One of the biggest things when I was a kid—I always
liked jazz. A wide spectrum of jazz. Back in the
forties and fifties, I listened to Brubeck and Mulligan.
And I loved Ellington and Basie. I'd get books on
everybody: Bix Beiderbecke, King Oliver, Buddy Bolden.
I tried to enroll in Seattle University, where they had
a good music program.

I got my draft notice before I got in there, though, and
ended up at Fort Ord (California). I served my two years.
In the service I had met some guys who were actors—
Martin Milner, David Janssen—and when we got out, a
cinematographer got me a screen test. I got an offer to
go under contract with Universal, seventy-five bucks a
week to start.

They threw me out a year and a half later. But it was a
pretty good deal for a young guy. We had acting classes
every day.

I'd done Rawhide for about five years. The
agency called and asked if I was interested in doing a
western in Italy and Spain. I said, "Not particularly."

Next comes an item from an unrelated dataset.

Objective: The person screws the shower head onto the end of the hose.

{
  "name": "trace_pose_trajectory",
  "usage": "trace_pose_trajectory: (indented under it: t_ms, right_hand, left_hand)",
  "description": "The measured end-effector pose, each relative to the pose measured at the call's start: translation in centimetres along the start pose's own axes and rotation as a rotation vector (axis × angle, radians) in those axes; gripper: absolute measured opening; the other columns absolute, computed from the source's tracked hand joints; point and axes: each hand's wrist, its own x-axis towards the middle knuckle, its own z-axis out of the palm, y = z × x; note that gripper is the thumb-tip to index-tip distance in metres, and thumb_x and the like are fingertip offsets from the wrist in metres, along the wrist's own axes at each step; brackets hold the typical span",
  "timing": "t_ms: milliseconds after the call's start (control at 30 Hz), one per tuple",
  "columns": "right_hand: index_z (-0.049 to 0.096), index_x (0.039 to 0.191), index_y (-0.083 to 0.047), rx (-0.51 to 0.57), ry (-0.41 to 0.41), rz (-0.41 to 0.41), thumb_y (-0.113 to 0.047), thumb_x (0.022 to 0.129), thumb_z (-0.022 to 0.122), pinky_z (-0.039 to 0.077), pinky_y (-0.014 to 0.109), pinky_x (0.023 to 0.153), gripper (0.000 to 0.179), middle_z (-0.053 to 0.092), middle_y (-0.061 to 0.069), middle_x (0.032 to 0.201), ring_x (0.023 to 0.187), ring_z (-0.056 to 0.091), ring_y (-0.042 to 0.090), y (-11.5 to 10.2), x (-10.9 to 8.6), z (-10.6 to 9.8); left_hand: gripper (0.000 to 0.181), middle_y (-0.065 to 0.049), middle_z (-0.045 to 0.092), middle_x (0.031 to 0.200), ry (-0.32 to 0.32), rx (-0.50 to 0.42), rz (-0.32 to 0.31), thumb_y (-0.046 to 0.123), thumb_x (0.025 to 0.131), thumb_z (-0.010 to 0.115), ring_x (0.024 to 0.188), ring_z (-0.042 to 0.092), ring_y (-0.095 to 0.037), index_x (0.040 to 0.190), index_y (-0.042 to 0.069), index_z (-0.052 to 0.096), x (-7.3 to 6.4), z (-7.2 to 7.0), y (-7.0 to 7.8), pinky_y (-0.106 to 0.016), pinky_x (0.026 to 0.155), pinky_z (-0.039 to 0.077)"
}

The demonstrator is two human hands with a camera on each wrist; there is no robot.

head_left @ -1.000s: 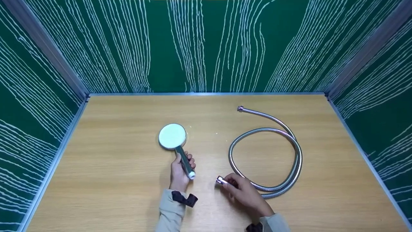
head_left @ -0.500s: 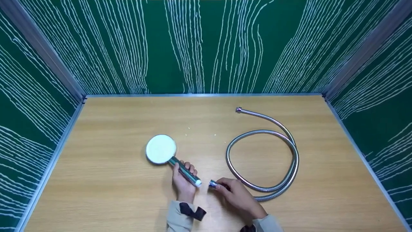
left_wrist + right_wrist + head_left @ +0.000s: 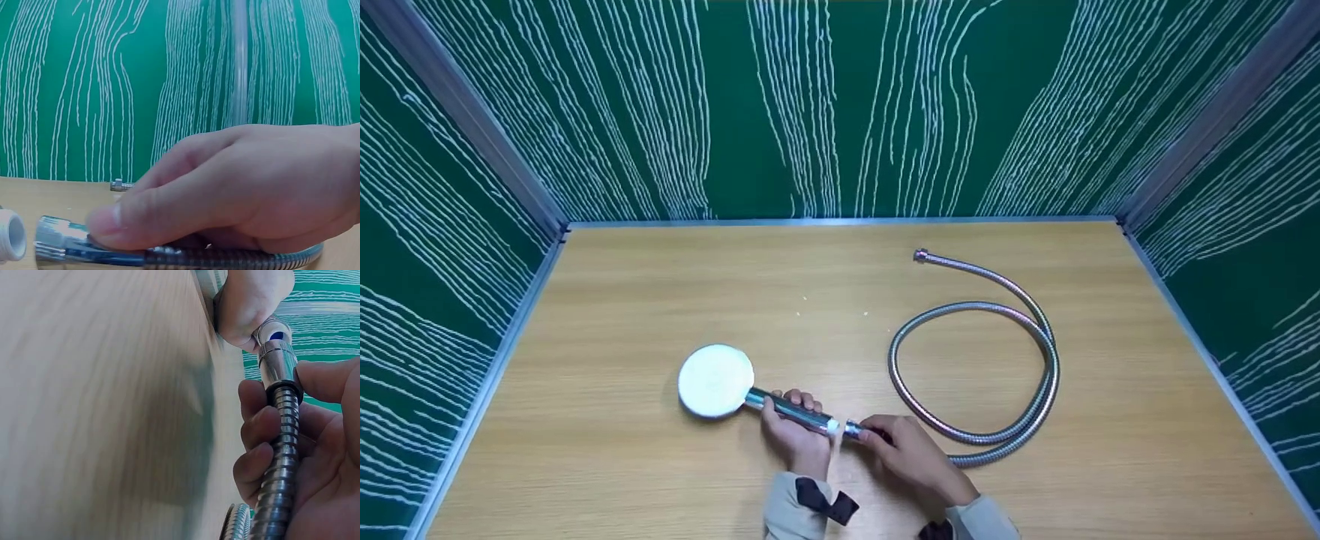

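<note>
My left hand (image 3: 799, 439) grips the handle of a shower head (image 3: 716, 380), its round pale face turned up to the left. The white threaded end (image 3: 11, 235) of the handle points right. In my right hand (image 3: 911, 450) is one end of a coiled metal shower hose (image 3: 1054, 367); thumb and fingers curl round it just behind its chrome connector (image 3: 53, 239). In the head view a small gap shows between connector and threaded end, the two roughly in line. The right wrist view shows the ribbed hose running through the right palm, with the left hand (image 3: 256, 306) beyond the connector.
The hose's loop lies on the wooden table (image 3: 622, 300) at the right, its far end nut (image 3: 920, 255) toward the back. Several tiny white specks dot the tabletop. Green walls (image 3: 742, 112) with white wavy lines enclose the back and sides.
My left hand has swung the shower head down and left, turning the handle's end right toward the connector. My right hand has moved slightly left with the hose end.
</note>
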Motion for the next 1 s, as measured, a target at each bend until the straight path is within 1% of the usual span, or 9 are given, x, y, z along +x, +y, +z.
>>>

They said, "Why don't you give the script a quick look?"
Well, I was kind of curious, so I read it, and I
recognized it right away as Yojimbo, a Kurosawa film I
had liked a lot. Over I went, taking the poncho with
me—yeah the cape was my idea.

There's a rebel lying deep in my soul. Anytime anybody
tells me the trend is such and such, I go the opposite
direction. I hate the idea of trends. I hate imitation;
I have a reverence for individuality. I got where I am
by coming off the wall. I've always considered myself
too individualistic to be either right-wing or left-wing.

I think people jumped to conclusions about Dirty Harry
without giving the character much thought, trying to
attach right-wing connotations to the film that were
never really intended.

Both the director (Don Siegel) and I thought it was a
basic kind of drama—what do you do when you believe so
much in law and order and coming to the rescue of people
and you just have five hours to solve a case?

That kind of impossible effort was fun to portray, but
I think it was interpreted as a pro-police point of view.
A kind of rightist heroism, at a time in American
history when police officers were looked down on as "pigs,"
as very oppressive people—I'm sure there are some who are,
and a lot who aren't. I've met both kinds.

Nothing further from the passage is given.